### DESCRIPTION OF THE TASK
An exact copy of the listing below is required.

### DATA SEGMENT
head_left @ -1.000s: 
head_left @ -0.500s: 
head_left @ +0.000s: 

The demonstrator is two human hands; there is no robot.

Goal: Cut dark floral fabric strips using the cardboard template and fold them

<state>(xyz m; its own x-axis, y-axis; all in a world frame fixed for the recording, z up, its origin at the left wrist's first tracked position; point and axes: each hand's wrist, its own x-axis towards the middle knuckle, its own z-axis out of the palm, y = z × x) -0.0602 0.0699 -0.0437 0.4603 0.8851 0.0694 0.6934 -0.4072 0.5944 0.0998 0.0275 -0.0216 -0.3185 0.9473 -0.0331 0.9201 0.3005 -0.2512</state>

### RESPONSE TO THE EXERCISE
head_left @ -1.000s: 
head_left @ -0.500s: 
head_left @ +0.000s: 

The demonstrator is two human hands; there is no robot.

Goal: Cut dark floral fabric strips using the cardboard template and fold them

<state>(xyz m; its own x-axis, y-axis; all in a world frame fixed for the recording, z up, its origin at the left wrist's first tracked position; point and axes: each hand's wrist, its own x-axis towards the middle knuckle, its own z-axis out of the palm, y = z × x) -0.0602 0.0699 -0.0437 0.4603 0.8851 0.0694 0.6934 -0.4072 0.5944 0.0998 0.0275 -0.0216 -0.3185 0.9473 -0.0331 0.9201 0.3005 -0.2512</state>

No more work is left in this exercise.